In addition to the terrestrial animals and amphibians described above, many marine animals have been examined for pharmacologically active natural products, with corals, sponges, tunicates, sea snails, and bryozoans yielding chemicals with interesting analgesic, antiviral, and anticancer activities. Two examples developed for clinical use include ω-conotoxin (from the marine snail Conus magus) and ecteinascidin 743 (from the tunicate Ecteinascidia turbinata). The former, ω-conotoxin, is used to relieve severe and chronic pain, while the latter, ecteinascidin 743 is used to treat metastatic soft tissue sarcoma. Other natural products derived from marine animals and under investigation as possible therapies include the antitumour agents discodermolide (from the sponge Discodermia dissoluta), eleutherobin (from the coral Erythropodium caribaeorum), and the bryostatins (from the bryozoan Bugula neritina).
Natural products sometimes have pharmacological activity that can be of therapeutic benefit in treating diseases. As such, natural products are the active components of many traditional medicines. Furthermore, synthetic analogs of natural products with improved potency and safety can be prepared and therefore natural products are often used as starting points for drug discovery. Natural product constituents have inspired numerous drug discovery efforts that eventually gained approval as new drugs by the U.S. Food and Drug Administration
Indigenous peoples and ancient civilizations experimented with various plant and animal parts to determine what effect they might have. Through trial and error in isolated cases, traditional healers or shamans found some sources to provide therapeutic effect, representing knowledge of a crude drug that was passed down through generations in such practices as traditional Chinese medicine and Ayurveda.
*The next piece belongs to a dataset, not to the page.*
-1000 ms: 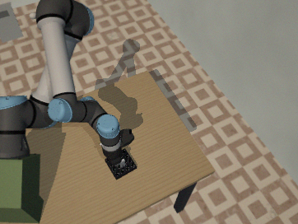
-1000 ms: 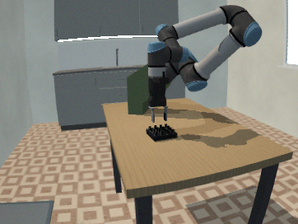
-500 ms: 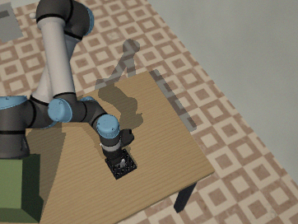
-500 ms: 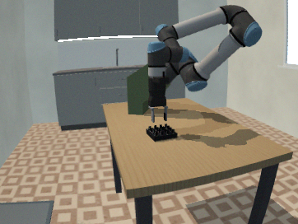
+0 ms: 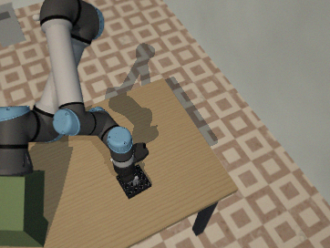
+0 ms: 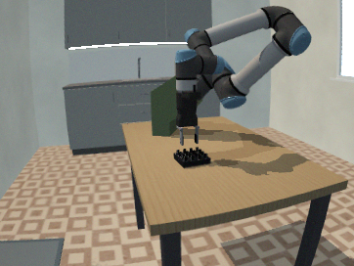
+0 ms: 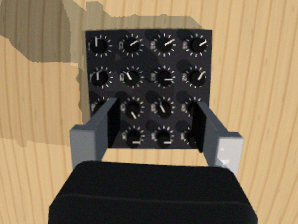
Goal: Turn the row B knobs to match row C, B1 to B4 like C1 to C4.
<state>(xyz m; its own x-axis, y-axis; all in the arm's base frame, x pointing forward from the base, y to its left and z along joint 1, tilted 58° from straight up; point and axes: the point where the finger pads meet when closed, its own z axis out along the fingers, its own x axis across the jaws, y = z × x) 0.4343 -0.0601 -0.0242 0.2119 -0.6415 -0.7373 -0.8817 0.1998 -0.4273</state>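
Knobs (image 7: 164,77) under the spread pincer (image 5: 136,179) (image 6: 189,143) (image 7: 156,115) look small and stiff; I'd grip one by its sides, gently, lest the box (image 5: 129,194) (image 6: 190,165) (image 7: 149,60) slide.

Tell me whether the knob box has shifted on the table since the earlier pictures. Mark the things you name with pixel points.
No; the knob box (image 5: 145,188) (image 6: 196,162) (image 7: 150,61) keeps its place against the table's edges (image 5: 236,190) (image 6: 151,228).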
Extracts of some natural products led to modern discovery of their active ingredients and eventually to the development of new drugs.
Modern natural product-derived drugs
A large number of currently prescribed drugs have been either directly derived from or inspired by natural products. A few representative examples are listed below.
Some of the oldest natural product based drugs are analgesics. The bark of the willow tree has been known from antiquity to have pain relieving properties. This is due to presence of the natural product salicin which in turn may be hydrolyzed into salicylic acid. A synthetic derivative acetylsalicylic acid better known as aspirin is a widely used pain reliever. Its mechanism of action is inhibition of the cyclooxygenase (COX) enzyme. Another notable example is opium is extracted from the latex from Papaver somniferous (a flowering poppy plant). The most potent narcotic component of opium is the alkaloid morphine which acts as an opioid receptor agonist. A more recent example is the N-type calcium channel blocker ziconotide analgesic which is based on a cyclic peptide cone snail toxin (ω-conotoxin MVIIA) from the species Conus magus.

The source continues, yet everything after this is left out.